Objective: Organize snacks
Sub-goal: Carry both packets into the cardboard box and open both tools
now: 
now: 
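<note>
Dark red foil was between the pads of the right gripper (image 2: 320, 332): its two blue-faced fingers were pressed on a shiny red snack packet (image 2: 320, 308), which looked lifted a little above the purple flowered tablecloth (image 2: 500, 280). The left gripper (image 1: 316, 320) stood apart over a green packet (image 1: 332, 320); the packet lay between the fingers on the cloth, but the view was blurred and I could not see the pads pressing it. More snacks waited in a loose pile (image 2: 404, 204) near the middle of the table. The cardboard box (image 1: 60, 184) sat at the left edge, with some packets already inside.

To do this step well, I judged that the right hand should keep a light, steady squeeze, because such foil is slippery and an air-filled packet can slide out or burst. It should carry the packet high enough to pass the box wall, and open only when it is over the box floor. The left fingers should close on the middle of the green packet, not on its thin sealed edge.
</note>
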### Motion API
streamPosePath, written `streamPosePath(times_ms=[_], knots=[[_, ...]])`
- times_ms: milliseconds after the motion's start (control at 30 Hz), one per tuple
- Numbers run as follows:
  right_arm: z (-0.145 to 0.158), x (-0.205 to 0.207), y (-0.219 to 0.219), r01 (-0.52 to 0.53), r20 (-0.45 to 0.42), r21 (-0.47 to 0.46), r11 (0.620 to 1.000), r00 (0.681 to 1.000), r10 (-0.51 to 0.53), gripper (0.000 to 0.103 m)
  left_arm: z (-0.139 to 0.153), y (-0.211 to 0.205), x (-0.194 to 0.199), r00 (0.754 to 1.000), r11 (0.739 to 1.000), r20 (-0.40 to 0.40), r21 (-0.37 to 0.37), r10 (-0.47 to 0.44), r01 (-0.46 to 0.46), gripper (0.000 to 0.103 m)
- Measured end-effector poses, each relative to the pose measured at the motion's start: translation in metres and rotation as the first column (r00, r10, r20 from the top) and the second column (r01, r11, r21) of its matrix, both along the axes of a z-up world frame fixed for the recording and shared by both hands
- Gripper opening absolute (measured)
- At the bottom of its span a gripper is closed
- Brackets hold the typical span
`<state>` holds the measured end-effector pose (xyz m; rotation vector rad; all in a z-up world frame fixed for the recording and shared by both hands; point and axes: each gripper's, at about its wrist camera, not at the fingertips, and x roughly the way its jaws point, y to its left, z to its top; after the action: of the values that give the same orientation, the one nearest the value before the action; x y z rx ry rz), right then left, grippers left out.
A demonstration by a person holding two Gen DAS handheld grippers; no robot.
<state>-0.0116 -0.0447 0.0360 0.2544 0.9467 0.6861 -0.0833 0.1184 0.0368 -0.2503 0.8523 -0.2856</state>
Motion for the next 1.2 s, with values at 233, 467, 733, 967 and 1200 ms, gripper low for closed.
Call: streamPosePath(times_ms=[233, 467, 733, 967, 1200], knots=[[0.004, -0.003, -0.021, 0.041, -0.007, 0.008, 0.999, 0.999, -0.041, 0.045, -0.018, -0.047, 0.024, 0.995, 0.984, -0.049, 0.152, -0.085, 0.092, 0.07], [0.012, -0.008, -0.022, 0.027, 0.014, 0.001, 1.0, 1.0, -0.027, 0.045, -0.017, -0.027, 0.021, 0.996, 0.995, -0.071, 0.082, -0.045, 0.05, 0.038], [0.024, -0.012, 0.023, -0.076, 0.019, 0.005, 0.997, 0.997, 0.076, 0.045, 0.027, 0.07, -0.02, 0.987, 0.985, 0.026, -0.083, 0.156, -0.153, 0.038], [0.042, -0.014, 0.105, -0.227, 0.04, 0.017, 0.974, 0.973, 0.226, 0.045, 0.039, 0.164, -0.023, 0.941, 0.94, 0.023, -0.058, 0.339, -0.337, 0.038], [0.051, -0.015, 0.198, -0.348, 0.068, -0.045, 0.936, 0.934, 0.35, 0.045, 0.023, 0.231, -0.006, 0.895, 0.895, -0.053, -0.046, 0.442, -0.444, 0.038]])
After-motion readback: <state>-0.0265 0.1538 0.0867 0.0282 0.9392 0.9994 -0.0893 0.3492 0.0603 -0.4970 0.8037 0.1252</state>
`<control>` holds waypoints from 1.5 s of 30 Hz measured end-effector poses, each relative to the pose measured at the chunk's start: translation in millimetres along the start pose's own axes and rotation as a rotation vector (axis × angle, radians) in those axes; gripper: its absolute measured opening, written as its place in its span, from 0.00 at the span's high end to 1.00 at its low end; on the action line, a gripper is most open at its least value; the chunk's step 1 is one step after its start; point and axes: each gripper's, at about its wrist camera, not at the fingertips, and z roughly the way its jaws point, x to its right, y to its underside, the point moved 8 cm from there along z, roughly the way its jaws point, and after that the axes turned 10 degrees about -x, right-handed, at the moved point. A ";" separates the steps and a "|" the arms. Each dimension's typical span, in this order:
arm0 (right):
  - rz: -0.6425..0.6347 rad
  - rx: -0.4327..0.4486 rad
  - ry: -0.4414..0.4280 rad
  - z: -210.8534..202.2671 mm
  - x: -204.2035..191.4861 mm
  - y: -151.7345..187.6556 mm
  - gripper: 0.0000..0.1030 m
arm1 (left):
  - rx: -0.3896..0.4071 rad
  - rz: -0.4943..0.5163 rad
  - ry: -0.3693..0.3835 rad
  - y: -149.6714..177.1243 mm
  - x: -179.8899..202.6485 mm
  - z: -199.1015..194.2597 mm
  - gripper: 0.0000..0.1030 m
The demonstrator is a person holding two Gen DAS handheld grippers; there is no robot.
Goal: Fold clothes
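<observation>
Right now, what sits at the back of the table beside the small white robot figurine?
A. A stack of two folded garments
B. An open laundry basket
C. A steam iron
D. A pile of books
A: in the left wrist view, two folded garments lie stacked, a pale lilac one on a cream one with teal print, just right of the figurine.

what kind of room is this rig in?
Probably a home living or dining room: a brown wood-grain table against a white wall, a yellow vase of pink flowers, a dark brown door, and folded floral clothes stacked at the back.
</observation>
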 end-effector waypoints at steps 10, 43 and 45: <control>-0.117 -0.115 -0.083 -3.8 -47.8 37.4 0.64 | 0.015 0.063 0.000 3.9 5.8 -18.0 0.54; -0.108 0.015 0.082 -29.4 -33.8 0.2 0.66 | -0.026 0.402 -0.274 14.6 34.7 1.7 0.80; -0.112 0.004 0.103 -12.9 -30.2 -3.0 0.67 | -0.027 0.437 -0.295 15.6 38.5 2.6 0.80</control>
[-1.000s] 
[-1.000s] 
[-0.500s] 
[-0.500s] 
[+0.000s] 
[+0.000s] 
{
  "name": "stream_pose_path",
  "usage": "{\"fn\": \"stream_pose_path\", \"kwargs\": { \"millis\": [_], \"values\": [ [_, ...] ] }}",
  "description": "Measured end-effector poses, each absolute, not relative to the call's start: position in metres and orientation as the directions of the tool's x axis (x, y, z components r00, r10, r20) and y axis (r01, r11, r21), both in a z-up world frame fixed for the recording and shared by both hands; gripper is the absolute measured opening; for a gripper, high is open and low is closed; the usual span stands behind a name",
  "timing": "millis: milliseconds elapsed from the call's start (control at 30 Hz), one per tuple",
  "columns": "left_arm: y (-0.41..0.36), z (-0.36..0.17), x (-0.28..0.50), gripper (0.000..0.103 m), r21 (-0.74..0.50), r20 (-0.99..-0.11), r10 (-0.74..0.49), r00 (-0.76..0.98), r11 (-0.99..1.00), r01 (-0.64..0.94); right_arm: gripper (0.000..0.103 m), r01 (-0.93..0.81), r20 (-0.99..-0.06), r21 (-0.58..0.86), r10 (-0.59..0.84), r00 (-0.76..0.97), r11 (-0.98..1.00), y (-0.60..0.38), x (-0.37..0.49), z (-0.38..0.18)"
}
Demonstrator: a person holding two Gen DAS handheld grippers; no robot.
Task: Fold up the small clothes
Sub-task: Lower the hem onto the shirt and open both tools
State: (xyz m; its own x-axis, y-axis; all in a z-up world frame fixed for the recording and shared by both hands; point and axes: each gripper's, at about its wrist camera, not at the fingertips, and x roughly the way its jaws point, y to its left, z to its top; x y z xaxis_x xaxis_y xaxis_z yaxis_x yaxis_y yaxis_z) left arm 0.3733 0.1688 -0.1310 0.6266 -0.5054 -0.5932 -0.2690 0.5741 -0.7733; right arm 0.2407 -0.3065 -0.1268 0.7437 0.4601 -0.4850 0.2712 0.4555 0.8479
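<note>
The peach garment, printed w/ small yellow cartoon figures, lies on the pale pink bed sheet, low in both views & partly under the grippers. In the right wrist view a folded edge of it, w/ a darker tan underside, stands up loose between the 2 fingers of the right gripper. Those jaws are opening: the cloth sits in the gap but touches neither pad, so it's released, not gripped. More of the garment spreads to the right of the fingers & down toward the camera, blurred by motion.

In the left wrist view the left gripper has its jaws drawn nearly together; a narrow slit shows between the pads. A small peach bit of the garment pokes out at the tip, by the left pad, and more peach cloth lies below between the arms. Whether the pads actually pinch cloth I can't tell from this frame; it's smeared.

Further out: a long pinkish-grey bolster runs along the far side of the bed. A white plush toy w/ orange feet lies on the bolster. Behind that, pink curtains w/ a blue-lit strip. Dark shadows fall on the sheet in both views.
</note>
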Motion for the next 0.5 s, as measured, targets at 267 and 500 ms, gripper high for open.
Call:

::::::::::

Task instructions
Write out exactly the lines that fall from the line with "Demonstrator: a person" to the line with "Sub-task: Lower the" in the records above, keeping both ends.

Expected answer
Demonstrator: a person holding two Gen DAS handheld grippers; no robot.
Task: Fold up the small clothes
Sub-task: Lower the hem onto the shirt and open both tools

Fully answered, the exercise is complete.